■ **INPUT FOR THIS TASK**
»»
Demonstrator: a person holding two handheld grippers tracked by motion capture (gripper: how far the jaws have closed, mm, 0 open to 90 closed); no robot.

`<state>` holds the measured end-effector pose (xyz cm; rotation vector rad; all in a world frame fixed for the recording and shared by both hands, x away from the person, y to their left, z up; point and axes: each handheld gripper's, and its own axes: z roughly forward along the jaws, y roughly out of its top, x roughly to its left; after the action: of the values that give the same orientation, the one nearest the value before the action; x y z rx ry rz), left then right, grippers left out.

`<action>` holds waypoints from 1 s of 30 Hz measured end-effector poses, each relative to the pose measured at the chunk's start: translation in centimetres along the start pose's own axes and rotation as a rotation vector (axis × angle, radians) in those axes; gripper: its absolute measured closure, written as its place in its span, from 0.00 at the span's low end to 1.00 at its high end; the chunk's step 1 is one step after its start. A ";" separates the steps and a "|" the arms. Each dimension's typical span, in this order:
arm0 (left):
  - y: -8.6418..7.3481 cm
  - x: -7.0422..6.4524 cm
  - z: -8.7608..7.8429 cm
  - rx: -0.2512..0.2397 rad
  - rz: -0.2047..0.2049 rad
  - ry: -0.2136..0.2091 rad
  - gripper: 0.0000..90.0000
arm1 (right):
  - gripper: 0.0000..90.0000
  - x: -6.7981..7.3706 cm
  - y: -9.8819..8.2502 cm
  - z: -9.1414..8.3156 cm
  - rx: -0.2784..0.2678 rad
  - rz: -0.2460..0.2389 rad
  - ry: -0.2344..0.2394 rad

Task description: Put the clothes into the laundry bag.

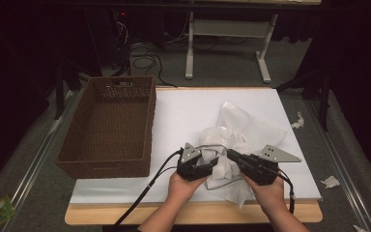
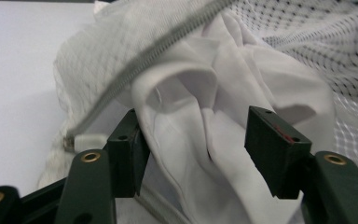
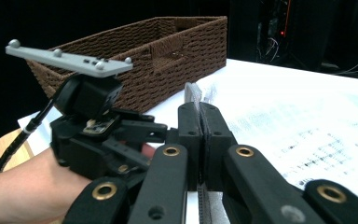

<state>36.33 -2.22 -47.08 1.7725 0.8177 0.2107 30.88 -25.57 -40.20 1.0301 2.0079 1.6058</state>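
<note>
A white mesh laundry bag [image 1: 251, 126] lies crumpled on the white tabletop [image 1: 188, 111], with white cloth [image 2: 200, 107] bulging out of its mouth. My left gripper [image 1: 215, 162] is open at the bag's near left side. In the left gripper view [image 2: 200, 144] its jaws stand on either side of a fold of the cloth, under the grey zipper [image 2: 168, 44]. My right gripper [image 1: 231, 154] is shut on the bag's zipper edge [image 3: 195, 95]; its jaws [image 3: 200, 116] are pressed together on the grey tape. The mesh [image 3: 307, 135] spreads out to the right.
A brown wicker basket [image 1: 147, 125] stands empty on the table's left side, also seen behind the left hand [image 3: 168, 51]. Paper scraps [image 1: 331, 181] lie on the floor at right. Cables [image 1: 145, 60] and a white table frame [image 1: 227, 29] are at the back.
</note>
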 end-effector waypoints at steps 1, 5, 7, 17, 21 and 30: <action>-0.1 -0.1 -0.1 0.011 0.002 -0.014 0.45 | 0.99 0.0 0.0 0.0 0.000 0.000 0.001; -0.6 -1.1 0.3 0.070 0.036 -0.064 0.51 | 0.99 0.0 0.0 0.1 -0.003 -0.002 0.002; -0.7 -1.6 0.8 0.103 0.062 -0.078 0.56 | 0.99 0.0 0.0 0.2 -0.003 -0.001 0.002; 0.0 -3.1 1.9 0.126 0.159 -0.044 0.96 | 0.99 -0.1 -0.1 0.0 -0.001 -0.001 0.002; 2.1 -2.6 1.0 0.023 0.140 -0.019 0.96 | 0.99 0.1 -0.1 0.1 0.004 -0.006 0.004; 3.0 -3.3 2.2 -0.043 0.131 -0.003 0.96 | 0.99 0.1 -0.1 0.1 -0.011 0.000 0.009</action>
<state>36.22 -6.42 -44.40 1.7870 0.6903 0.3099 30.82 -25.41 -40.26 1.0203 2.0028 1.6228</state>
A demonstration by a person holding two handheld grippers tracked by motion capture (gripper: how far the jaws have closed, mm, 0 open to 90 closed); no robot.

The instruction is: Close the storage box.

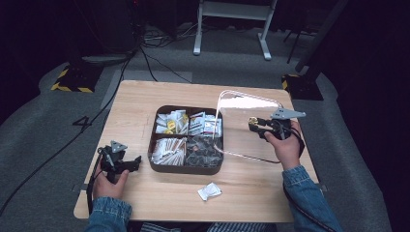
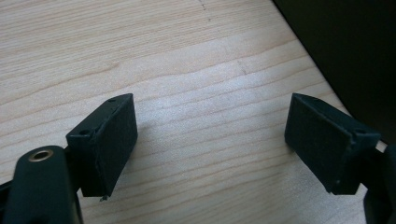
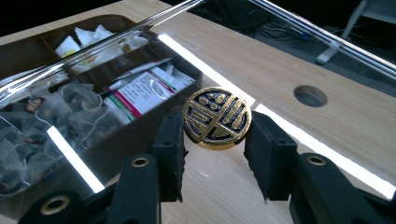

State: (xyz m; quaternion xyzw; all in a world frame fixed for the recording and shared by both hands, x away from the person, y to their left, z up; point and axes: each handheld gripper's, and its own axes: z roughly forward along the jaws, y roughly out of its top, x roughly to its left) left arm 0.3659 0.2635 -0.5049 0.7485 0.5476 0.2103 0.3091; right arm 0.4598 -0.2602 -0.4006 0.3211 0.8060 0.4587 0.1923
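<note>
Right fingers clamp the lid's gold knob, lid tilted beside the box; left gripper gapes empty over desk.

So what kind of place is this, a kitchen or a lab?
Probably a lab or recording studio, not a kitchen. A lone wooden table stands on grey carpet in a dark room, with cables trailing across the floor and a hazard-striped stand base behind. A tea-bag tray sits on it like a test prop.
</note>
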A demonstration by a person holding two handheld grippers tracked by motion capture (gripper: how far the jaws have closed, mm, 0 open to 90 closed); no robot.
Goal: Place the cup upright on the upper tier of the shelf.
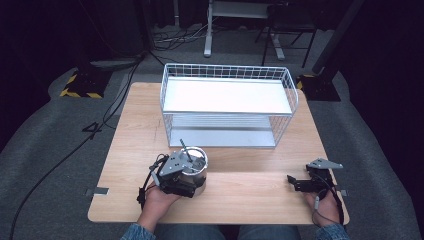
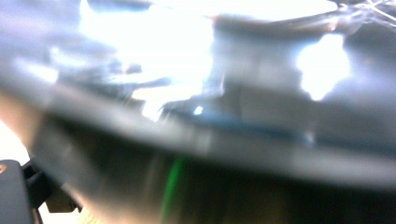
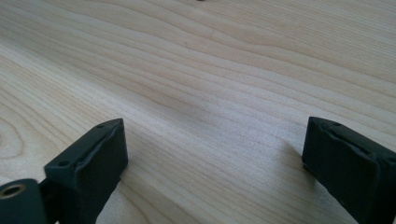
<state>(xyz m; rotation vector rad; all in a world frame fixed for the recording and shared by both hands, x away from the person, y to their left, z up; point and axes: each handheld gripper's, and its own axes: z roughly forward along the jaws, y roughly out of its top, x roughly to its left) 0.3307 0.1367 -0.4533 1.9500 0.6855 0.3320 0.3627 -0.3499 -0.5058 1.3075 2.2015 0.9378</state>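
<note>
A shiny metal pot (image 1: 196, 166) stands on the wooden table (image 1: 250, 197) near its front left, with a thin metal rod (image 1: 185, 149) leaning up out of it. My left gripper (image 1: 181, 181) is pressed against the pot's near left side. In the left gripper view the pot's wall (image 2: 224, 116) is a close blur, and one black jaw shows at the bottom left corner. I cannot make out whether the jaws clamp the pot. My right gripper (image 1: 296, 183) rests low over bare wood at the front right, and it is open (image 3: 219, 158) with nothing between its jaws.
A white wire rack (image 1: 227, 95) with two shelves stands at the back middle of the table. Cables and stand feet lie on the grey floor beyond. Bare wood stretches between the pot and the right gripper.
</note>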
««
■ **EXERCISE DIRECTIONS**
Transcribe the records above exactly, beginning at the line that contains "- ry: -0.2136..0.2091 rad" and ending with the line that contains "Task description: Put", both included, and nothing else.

■ **ANSWER AREA**
  - ry: -0.2136..0.2091 rad
  - gripper: 0.0000..90.0000
arm1 (right):
  - gripper: 0.0000..90.0000
  - x: -6.7981..7.3706 cm
  - y: -9.8819..8.2502 cm
  - z: -9.1414..8.3156 cm
  - rx: -0.2784..0.2678 rad
  - rz: -0.2460..0.2389 rad
  - ry: -0.2344..0.2394 rad

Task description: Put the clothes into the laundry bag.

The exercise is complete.